Extracted information:
>>>>>
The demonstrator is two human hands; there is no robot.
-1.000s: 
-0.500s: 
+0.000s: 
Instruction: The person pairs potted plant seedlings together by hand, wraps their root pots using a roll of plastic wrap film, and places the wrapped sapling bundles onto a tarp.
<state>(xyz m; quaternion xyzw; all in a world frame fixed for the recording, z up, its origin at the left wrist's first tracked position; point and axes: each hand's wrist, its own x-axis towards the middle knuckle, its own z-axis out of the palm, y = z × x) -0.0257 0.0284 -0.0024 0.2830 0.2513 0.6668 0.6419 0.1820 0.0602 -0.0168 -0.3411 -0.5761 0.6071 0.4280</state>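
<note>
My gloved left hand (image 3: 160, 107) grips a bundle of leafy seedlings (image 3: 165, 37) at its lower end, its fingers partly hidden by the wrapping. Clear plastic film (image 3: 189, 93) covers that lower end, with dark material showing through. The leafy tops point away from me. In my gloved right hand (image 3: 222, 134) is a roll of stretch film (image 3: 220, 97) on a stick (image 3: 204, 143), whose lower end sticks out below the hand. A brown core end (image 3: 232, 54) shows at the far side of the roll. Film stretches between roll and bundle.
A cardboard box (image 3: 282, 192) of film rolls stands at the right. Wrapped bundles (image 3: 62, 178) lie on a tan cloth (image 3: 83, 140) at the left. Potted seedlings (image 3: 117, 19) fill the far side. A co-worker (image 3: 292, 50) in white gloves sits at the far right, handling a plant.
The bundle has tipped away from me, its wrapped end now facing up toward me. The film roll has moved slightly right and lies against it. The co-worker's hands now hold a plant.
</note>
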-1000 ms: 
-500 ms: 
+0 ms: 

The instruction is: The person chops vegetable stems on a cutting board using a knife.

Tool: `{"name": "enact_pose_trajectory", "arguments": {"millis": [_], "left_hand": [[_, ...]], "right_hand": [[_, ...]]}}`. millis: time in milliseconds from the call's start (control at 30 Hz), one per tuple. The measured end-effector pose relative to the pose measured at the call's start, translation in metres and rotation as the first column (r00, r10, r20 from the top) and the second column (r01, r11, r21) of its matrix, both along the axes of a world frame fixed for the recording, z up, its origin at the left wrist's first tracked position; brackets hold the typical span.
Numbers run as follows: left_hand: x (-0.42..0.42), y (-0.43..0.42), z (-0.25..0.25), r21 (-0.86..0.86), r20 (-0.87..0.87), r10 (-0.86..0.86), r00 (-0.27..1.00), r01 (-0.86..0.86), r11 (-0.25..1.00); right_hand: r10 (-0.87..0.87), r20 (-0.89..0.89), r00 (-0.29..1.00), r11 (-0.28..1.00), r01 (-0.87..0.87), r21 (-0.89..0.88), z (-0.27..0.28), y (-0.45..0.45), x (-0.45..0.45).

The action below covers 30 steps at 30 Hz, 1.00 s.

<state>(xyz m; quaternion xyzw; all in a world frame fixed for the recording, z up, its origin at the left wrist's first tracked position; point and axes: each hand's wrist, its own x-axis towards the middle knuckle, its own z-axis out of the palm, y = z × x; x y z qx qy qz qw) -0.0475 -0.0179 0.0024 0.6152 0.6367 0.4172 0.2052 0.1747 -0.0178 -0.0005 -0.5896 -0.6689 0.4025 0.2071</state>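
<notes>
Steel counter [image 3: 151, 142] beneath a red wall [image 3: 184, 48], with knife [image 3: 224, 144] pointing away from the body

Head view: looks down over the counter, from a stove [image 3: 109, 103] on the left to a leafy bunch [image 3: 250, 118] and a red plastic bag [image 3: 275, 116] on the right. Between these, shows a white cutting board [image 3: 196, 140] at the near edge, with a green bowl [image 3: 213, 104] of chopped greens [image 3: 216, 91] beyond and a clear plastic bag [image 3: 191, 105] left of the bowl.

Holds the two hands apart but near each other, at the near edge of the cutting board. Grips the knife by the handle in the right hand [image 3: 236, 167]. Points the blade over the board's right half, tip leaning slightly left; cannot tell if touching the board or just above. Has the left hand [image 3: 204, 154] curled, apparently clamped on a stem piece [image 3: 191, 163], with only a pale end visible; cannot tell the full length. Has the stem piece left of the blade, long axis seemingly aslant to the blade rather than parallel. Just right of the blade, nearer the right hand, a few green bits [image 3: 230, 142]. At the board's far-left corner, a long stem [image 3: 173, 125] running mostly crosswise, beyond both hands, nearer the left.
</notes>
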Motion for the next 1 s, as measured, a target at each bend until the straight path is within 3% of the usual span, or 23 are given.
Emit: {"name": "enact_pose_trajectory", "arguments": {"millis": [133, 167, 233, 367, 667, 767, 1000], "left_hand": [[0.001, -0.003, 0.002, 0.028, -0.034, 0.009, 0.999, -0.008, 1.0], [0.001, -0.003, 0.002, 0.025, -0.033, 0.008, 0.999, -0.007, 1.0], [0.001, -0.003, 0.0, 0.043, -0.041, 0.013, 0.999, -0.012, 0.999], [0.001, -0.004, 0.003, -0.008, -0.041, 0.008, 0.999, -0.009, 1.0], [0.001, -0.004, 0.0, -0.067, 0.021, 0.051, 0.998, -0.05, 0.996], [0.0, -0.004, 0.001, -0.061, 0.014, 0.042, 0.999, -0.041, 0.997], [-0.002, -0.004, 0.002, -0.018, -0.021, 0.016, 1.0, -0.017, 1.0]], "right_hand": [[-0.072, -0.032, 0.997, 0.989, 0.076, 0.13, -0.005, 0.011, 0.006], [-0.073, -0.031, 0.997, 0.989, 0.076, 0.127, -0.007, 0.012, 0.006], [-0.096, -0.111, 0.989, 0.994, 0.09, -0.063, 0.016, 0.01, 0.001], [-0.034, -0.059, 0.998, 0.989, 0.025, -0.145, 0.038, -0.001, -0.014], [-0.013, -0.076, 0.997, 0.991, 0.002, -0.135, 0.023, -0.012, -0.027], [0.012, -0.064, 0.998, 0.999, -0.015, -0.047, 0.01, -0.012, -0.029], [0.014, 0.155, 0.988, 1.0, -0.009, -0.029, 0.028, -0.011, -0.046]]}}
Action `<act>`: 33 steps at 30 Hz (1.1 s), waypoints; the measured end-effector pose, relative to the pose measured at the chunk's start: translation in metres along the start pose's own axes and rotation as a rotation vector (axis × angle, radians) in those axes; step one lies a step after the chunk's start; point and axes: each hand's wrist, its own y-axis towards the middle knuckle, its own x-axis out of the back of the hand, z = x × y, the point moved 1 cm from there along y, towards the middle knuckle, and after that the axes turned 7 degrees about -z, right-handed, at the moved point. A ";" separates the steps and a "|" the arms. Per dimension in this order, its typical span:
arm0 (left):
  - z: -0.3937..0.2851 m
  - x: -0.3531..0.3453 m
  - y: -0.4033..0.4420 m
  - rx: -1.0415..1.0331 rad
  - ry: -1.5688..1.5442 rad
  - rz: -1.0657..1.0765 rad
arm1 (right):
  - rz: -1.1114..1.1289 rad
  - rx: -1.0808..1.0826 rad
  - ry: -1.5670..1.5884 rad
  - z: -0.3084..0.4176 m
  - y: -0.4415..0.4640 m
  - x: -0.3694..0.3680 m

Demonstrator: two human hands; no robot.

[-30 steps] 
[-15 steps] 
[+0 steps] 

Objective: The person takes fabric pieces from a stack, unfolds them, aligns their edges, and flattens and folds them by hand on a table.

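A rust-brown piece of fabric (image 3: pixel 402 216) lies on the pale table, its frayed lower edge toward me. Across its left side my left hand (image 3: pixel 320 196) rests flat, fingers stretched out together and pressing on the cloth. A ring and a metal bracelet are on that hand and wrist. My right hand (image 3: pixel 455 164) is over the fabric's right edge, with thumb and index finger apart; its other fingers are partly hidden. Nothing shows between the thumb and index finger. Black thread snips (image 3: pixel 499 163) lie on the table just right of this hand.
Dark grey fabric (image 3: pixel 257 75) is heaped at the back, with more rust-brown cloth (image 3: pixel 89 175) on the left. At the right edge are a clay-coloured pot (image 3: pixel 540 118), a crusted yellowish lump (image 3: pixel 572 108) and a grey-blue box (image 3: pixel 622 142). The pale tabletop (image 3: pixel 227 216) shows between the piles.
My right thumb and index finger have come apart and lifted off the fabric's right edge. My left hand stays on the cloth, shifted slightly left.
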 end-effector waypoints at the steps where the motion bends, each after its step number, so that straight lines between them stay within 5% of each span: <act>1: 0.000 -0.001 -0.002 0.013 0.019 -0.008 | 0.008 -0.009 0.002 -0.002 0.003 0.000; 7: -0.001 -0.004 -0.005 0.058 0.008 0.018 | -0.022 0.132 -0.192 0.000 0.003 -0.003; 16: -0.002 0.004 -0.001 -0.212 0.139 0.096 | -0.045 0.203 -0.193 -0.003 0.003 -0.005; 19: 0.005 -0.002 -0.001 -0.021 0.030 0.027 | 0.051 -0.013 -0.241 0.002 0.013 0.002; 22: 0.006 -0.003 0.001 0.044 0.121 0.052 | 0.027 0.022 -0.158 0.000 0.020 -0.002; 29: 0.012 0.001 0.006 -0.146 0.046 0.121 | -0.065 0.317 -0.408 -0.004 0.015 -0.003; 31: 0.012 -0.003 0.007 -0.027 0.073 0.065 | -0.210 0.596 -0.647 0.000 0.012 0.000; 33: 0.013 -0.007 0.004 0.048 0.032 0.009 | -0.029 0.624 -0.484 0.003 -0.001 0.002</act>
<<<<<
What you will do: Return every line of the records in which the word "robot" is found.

Written answer:
The demonstrator is two human hands; there is no robot.
Demonstrator: two human hands; no robot.

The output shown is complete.